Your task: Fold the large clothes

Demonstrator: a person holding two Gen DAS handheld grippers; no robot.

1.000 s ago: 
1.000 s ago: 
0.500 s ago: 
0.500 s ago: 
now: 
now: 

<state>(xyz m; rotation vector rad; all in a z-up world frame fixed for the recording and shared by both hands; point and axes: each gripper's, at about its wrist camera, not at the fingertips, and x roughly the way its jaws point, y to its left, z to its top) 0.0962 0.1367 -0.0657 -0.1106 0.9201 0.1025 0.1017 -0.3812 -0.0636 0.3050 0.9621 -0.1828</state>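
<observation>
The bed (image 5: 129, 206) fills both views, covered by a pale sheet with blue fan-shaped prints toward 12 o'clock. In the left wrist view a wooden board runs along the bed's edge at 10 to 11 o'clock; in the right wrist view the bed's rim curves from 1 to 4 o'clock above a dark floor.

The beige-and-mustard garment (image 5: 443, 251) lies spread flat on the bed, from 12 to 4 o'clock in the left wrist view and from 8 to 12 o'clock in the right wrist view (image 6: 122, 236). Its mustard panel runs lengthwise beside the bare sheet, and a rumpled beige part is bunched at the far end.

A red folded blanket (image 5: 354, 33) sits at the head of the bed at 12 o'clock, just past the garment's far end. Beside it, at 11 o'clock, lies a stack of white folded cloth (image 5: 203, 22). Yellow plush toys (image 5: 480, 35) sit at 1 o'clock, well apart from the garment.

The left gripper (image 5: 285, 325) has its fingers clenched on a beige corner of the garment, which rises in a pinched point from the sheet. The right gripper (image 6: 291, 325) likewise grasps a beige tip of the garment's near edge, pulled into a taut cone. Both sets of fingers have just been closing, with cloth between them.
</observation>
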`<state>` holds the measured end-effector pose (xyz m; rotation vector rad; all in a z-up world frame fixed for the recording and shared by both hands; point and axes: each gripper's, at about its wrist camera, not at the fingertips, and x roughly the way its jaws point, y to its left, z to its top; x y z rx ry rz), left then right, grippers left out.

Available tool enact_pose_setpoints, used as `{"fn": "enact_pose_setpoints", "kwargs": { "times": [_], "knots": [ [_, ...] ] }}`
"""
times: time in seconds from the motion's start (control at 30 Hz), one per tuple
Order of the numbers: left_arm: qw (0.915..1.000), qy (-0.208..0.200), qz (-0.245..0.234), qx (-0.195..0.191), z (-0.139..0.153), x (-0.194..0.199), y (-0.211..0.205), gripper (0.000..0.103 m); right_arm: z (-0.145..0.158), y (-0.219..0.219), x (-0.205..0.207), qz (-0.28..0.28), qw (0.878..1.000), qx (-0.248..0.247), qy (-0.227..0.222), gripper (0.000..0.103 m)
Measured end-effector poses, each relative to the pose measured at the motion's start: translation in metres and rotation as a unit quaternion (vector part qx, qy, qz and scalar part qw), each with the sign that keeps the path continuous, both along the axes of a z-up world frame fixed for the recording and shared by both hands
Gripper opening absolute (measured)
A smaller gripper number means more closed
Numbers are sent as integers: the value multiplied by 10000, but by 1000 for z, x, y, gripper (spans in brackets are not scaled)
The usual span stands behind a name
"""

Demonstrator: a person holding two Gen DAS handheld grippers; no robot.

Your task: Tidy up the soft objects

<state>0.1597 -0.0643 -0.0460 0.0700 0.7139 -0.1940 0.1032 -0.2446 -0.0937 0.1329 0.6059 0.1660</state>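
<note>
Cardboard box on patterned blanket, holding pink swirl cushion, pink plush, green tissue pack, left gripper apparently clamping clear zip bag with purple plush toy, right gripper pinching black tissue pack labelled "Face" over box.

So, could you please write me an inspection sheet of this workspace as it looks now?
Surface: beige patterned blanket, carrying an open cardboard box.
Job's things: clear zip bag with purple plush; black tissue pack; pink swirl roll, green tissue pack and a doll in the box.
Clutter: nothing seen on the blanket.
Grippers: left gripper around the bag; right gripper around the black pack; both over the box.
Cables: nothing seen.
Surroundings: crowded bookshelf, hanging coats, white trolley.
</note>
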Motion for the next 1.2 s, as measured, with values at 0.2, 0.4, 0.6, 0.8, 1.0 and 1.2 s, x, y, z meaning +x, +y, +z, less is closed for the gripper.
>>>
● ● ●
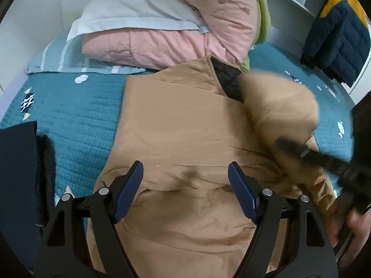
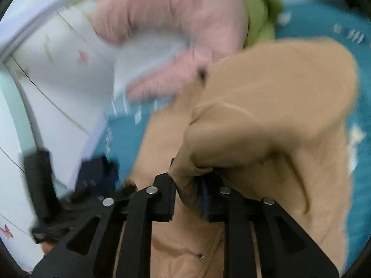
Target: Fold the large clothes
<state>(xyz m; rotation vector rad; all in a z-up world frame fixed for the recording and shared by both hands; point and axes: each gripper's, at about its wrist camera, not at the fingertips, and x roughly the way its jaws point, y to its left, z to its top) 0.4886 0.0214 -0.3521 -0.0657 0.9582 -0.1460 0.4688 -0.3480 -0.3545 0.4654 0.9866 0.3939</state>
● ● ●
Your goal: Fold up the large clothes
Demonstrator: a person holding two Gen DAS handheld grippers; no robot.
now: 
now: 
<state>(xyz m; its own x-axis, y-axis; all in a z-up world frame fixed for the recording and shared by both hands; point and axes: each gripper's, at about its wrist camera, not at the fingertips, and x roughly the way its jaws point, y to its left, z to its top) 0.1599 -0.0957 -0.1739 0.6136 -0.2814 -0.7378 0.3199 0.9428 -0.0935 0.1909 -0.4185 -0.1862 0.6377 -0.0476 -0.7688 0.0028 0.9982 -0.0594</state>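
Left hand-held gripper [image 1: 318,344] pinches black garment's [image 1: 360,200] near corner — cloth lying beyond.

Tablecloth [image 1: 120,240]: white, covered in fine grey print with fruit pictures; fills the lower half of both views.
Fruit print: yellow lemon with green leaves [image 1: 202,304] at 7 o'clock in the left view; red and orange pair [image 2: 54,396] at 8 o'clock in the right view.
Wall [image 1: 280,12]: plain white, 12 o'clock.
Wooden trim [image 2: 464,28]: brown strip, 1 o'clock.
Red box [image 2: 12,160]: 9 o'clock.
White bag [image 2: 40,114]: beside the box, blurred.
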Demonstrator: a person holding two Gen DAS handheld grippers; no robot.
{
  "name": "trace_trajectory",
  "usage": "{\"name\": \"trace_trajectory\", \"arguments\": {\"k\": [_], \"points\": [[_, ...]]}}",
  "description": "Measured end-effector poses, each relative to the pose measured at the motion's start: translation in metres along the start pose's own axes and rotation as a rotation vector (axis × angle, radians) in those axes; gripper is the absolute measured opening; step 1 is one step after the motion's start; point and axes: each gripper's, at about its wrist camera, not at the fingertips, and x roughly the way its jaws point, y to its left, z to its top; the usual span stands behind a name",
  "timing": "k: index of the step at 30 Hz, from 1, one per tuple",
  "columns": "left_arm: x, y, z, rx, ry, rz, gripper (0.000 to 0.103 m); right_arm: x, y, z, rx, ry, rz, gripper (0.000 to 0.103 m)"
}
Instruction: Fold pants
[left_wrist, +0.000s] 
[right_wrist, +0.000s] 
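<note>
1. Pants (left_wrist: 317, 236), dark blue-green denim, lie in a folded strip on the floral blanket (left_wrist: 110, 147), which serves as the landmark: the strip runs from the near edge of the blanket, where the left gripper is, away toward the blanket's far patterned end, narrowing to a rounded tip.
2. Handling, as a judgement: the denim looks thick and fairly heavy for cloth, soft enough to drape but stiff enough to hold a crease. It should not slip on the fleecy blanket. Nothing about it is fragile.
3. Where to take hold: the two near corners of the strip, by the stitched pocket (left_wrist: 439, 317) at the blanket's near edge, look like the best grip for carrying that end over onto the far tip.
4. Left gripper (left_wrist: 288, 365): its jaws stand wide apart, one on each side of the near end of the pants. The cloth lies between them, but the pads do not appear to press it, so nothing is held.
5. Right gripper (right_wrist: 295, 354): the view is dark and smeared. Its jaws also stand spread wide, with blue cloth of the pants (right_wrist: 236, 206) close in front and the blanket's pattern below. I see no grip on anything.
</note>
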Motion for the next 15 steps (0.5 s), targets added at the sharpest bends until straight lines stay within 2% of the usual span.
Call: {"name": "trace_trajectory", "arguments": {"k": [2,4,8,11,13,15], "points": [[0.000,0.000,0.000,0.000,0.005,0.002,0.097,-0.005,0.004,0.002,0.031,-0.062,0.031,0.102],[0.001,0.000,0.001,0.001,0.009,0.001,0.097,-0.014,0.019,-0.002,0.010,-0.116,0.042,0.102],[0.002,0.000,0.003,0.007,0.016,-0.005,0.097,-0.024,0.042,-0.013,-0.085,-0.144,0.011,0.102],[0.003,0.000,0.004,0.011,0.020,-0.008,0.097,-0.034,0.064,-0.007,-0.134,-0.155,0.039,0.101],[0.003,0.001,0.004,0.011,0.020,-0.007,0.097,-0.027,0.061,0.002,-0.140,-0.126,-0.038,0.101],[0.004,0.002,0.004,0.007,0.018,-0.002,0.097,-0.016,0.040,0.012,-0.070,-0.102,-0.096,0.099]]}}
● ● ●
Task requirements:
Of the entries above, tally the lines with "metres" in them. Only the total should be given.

Response for this exercise:
2